Vennootschapsbelasting
Op 1 januari 2016 is de vennootschapsbelastingplicht voor publieke organisaties ingevoerd. De Wet
op de vennootschapsbelasting (Vpb) is destijds in essentie zo aangepast dat overheden ook belast kunnen worden voor economische activiteiten die ook door private ondernemingen (kunnen) worden uitgevoerd. De aanpassingen hadden tot doel een gelijk fiscaal speelveld te maken tussen partijen (overheden en private ondernemingen).
Sinds deze wetswijziging vallen activiteiten waarvoor gemeenten als ondernemer optreden onder de Vpb. De gemeente Heusden heeft sindsdien in overleg met een fiscaal adviseur invulling gegeven aan de vennootschapsbelastingplicht. De fiscaal adviseur heeft de gevolgen voor de gemeente Heusden in beeld gebracht. De fiscaal adviseur ondersteunt de gemeente bij de berekening van de Vpb en bij de jaarlijks belastingaangiftes.
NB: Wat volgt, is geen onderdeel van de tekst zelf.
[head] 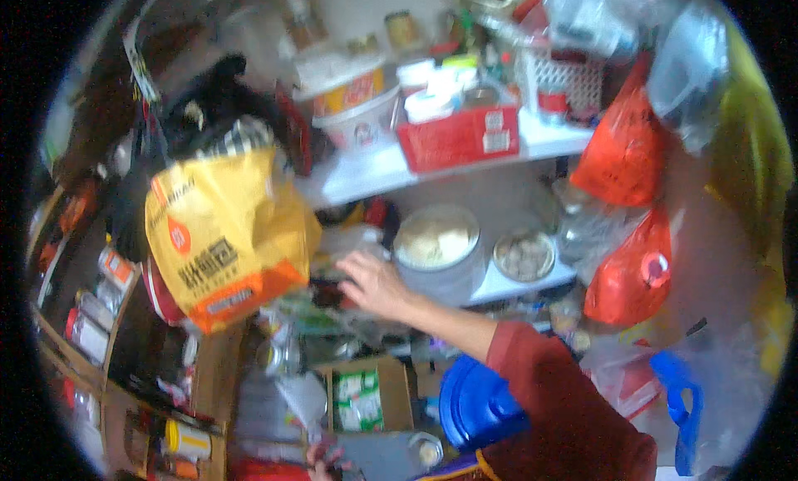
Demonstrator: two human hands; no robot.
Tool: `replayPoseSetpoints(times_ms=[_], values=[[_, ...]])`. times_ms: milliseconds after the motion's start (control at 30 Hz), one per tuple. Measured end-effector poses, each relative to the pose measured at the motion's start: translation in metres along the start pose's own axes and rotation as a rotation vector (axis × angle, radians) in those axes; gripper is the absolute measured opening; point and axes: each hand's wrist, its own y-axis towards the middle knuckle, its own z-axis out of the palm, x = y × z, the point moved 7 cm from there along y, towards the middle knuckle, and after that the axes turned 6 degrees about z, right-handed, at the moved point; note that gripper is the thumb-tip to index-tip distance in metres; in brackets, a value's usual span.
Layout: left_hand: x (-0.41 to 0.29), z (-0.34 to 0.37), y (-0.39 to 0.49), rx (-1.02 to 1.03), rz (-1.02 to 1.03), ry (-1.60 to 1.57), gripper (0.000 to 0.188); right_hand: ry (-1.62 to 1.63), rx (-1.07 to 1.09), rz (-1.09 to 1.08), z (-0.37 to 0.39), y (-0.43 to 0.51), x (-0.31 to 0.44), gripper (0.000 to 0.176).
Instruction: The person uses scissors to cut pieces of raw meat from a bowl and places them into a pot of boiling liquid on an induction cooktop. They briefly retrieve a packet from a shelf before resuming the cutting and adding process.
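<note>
My right hand (374, 287), at the end of a red sleeve (555, 387), reaches left across the lower white shelf (499, 287). Its fingers are spread, and I see nothing held in them. Just beyond the fingertips is a dark, blurred thing (327, 291) beside a yellow printed bag (243, 238), which hangs to the left. Behind my wrist stands a large round tub (439, 244) with pale contents. Low in the picture, my left hand (321, 462) is small and blurred, near a whitish plastic thing (302, 397); its grip is unclear.
Above, a shelf (361, 178) bears a red box (458, 138) of small containers and a white basket (564, 75). Red plastic bags (629, 144) hang right. Below are an open cardboard box (399, 394) and a blue plastic lid or basin (477, 403). Wooden shelves (118, 312) hold jars at left.
</note>
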Motion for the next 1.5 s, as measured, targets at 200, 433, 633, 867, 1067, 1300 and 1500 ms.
replayPoseSetpoints(times_ms=[200,433,633,867,1067,1300,1500], values=[[-0.05,0.051,-0.008,0.093,0.024,0.24,0.044,0.183,0.413,0.232,0.019,-0.069,0.012,0.025],[-0.04,0.049,-0.032,0.001,-0.025,0.199,0.043,0.012,0.088,0.14,-0.03,-0.027,-0.018,0.012],[-0.029,0.026,-0.053,-0.136,-0.062,0.171,0.04,-0.21,0.135,-0.026,0.004,0.001,-0.048,0.018],[-0.01,0.005,-0.067,-0.143,-0.125,0.172,0.036,-0.239,0.188,0.123,0.046,-0.01,-0.062,0.047],[0.013,-0.021,-0.069,-0.269,-0.164,0.244,0.04,-0.436,0.225,-0.071,0.028,-0.007,-0.038,0.038],[0.034,-0.042,-0.072,-0.311,-0.299,0.016,0.022,0.021,0.727,0.52,-0.001,0.067,-0.094,0.052],[0.037,-0.035,-0.063,-0.354,-0.232,0.118,0.018,-0.224,0.176,0.319,0.031,0.041,-0.085,0.025]])
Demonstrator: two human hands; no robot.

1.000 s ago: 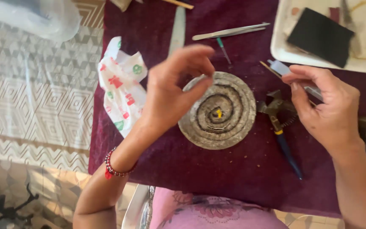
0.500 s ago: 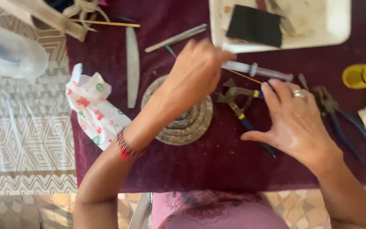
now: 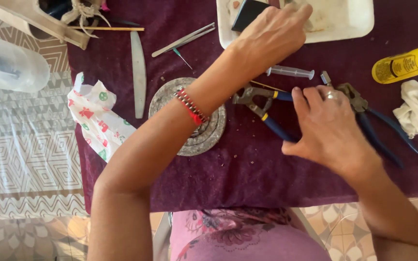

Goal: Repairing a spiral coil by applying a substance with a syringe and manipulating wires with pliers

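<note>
Yellow bottle lies right; both hands open, left over white tray, right on pliers.

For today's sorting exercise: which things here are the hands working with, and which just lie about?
In hand:
left hand reaching into white tray
right hand on blue-handled pliers

Lying about:
coiled disc
syringe
yellow bottle
patterned napkin
</note>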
Belaste activiteiten en berekening fiscale resultaten
Jaarlijks is een beoordeling nodig of er sprake is van nieuwe belaste activiteiten. Het aantal mogelijke ondernemersactiviteiten voor de Vpb is voor Heusden beperkt. De gemeente is vooralsnog alleen over de grondexploitaties (hierna: “het grondbedrijf”) en over de opbrengsten uit de verkoop van reststromen van huishoudelijk afval Vpb verschuldigd. Voor de ondernemersactiviteit ‘straatparkeren’ is een vrijstelling geclaimd.
De berekening van de verschuldigde Vpb gebeurt extracomptabel. Jaarlijks leidt dit tot één
totaalbedrag voor de Vpb-heffing, op basis van het berekende fiscaal resultaat. Het fiscale resultaat wijkt af van het bedrijfseconomisch resultaat dat is opgenomen in de begroting en in de jaarrekening die zijn opgesteld op basis van de BBV voorschriften. Het totaalbedrag van de Vpb-heffing wordt als één bedrag opgenomen in de staat van baten en lasten.
Op basis van ingenomen standpunten is een fiscale openingsbalans opgesteld voor de belaste activiteit “het grondbedrijf”.
Inmiddels zijn de aangiftes Vpb ingediend over de boekjaren 2016, 2017 en 2018. Het fiscale resultaat over de jaren 2016 en 2017 was per saldo negatief, zodat over deze jaren geen Vpb verschuldigd is. Dit fiscale verlies is in de aangifte Vpb 2018 verrekend met het positieve fiscale resultaat over 2018. Geen van deze aanslagen is nog definitief vastgesteld door de belastingdienst. Mocht de belastingdienst de fiscale resultaten hoger vaststellen, dan kan dat resulteren in een hogere aanslag met belastingrente (van minimaal 8%) over de betreffende jaren. In de risicoparagraaf is in afwachting van de definitieve vaststelling van de aanslagen een risicobedrag opgenomen voor het risico van hogere belastingaanslagen over voorgaande jaren met belastingrente.
Inschatting verschuldigde Vpb-heffing
De daadwerkelijke aangifte van de Vpb gebeurt via de fiscaal adviseur. De eerste aangifte over het boekjaar 2016 resulteerde in een fiscaal negatief resultaat van afgerond € 3,2 miljoen. Over 2017 is het fiscale resultaat berekend op € 2,5 miljoen positief. Per saldo was het nog te verrekenen fiscaal verlies eind 2017 nog € 0,7 miljoen.
Het fiscaal resultaat over 2018 is berekend op € 1,5 miljoen positief. Hierop is het verlies uit eerdere jaren van € 0,7 miljoen in mindering gebracht, zodat over 2018 Vpb verschuldigd is over een bedrag van € 0,8 miljoen.
Het fiscale verlies over 2019 is nu berekend op € 0,2 miljoen. Fiscaal mag een verlies 1 jaar terug worden gewenteld. Daarmee kan het verwachte verlies uit 2019 met het positieve fiscale resultaat van € 0,8 miljoen uit 2018 maar voor een deel worden verrekend. En dan blijft er nog een verrekenbaar verlies van € 0,2 miljoen over ultimo 2019. Per saldo blijft dan een positief fiscaal resultaat van bijna € 0,6 miljoen over dat niet meer met toekomstige verliezen kan worden verrekend. Dit leidt nu tot een fiscale kostenpost van € 132.000 in de jaarrekening 2019. Eerder werd nog verwacht dat het volledige bedrag van € 0,8 miljoen nog zou kunnen worden verrekend met het verlies in 2019. Echter het fiscaal viel lager uit door een andere fasering van verkopen, de toegenomen resultaten op de grondexploitaties en de gedaalde rente in de loop van de jaren.